Last updated: Mon 1 Jan 2018, 10:29 PM

As you sow, so shall you reap. How true this holds for Iran, which sowed the wind outside its borders and is reaping the whirlwind of public anger at home. We won't go so far as to say that the country is imploding, but something is amiss, and the government is using strong-arm tactics to quell a rebellion by people who are taking to the streets to protest rising prices and rampant corruption. The military-clerical combine that rules the country bears responsibility for stoking trouble in several countries while taking its eyes off problems at home. It exports its brand of revolution, and its military wages wars for despots and dictators. Troops, arms and ammunition are sent to distant lands. Money changes hands in places as far as Lebanon and Yemen to prop up proxy forces who destroy lives at Tehran's command. It has played the great benefactor to ruthless dictators like Bashar Al Assad of Syria, and supports sectarian movements in next-door Iraq.
Power ultimately corrupts and ordinary Iranians have become unwitting victims of Tehran's shady deals in the Middle East. Domestically, democracy is  a sham with the state being controlled by a grand cleric and his military and political acolytes who suck its vast resources dry to promote a despicable ideology of hatred, while drilling dogmas into young and impressionable minds. They do not realise that an indoctrinated nation could fall under its own weight as public expectations grow after more than three decades of revolutionary zeal. It has been dishonest with its nuclear programme in the past and now with its missile programme. US President Donald Trump has put Tehran on notice and said the world is watching how it reacts to the protests.
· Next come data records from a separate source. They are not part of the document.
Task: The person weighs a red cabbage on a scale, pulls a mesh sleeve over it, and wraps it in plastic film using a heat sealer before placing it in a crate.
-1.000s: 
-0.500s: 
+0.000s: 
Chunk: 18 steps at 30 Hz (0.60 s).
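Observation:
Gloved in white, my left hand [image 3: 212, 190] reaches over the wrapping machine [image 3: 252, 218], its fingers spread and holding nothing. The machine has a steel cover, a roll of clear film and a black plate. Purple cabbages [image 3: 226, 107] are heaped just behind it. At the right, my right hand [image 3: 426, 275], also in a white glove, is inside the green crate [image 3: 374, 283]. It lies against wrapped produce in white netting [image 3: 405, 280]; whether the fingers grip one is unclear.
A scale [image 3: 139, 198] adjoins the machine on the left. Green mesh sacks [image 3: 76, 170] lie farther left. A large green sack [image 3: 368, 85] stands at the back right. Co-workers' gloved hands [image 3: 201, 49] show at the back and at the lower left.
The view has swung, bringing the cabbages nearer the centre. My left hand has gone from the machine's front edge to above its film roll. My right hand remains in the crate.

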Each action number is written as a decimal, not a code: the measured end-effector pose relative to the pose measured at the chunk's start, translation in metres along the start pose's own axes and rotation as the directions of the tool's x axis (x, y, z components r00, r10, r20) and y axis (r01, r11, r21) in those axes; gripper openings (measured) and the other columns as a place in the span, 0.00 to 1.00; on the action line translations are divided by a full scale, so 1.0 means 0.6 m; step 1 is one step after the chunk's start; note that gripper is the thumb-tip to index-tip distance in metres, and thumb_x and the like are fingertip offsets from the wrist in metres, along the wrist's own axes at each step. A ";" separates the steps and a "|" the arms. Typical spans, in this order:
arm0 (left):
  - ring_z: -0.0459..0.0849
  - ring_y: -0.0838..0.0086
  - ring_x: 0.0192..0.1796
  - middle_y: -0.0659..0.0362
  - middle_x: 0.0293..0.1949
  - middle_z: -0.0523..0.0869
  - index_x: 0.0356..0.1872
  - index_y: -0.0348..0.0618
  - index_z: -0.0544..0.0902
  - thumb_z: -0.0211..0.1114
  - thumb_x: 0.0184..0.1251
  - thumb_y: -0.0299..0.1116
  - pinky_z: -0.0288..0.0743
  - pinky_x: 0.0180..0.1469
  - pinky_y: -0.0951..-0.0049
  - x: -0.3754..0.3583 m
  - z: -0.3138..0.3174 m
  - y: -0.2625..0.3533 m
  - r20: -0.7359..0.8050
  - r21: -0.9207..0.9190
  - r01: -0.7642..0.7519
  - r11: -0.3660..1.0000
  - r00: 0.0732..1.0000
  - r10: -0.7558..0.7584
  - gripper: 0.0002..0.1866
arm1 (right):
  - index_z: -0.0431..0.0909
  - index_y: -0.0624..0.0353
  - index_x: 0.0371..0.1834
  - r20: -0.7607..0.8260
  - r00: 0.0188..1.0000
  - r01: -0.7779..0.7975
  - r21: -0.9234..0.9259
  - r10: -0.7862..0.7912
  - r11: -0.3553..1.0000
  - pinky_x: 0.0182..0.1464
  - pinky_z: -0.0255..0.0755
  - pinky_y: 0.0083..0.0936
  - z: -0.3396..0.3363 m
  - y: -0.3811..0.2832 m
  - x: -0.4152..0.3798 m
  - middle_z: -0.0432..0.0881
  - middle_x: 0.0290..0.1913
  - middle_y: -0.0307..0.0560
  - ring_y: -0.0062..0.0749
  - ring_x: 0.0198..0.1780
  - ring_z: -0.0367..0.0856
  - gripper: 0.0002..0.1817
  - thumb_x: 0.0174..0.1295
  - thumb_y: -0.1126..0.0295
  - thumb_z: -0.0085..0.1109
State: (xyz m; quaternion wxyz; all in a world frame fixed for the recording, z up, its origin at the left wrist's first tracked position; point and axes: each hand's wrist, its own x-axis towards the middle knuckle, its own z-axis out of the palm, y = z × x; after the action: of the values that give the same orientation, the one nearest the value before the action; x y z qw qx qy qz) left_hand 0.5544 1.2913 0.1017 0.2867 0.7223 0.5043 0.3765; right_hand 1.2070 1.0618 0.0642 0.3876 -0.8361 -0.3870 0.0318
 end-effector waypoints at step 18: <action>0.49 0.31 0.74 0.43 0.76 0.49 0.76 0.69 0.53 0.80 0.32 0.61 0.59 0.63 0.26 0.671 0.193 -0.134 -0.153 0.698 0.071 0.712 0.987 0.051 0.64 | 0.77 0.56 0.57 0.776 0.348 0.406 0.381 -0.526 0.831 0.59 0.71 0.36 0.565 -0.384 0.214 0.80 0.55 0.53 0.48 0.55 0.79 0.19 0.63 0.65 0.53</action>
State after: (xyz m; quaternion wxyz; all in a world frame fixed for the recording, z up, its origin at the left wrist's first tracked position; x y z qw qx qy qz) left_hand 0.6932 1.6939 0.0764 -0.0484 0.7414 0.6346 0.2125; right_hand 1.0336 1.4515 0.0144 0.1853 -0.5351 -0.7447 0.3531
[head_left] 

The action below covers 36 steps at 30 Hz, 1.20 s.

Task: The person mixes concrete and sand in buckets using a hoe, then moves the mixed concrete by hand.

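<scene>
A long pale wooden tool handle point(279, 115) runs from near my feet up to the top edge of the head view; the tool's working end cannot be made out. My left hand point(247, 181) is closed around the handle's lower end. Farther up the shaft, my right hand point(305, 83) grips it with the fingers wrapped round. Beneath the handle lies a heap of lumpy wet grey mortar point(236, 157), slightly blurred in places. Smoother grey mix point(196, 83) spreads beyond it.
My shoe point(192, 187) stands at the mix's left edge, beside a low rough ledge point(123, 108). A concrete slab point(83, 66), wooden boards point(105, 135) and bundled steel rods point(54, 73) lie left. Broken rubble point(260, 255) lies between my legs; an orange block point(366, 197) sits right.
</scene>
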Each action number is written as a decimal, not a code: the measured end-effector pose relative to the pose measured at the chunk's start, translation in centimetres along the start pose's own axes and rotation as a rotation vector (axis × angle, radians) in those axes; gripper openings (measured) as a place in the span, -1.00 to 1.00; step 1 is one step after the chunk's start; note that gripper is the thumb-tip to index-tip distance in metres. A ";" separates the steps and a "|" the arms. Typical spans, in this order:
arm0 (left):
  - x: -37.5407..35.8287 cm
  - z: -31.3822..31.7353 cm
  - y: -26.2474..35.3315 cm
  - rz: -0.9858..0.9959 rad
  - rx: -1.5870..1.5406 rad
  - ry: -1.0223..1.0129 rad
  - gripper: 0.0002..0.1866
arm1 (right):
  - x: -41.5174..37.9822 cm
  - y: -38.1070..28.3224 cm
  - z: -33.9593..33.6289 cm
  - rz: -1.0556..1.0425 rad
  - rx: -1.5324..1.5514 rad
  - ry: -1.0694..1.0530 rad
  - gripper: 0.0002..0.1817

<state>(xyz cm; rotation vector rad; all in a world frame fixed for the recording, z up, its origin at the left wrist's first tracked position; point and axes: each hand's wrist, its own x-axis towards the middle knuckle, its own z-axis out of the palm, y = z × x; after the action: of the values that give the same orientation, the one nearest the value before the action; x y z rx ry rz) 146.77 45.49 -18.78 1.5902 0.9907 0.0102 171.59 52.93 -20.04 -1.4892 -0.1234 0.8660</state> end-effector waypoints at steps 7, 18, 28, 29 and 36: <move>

Reports said 12 people have died, but the number could be more. "This is just the beginning of more unrest," said Iranian Nobel Peace laureate Shirin Ebadi in a recent interview. It is hoped ordinary citizens in the country are spared more misery by the regime as protests spread. The world has heard the voices of the Iranian people and is willing to help. But first, Iran's ruling military and cleric elite would do well to mind its own business and stop beating the drums of war.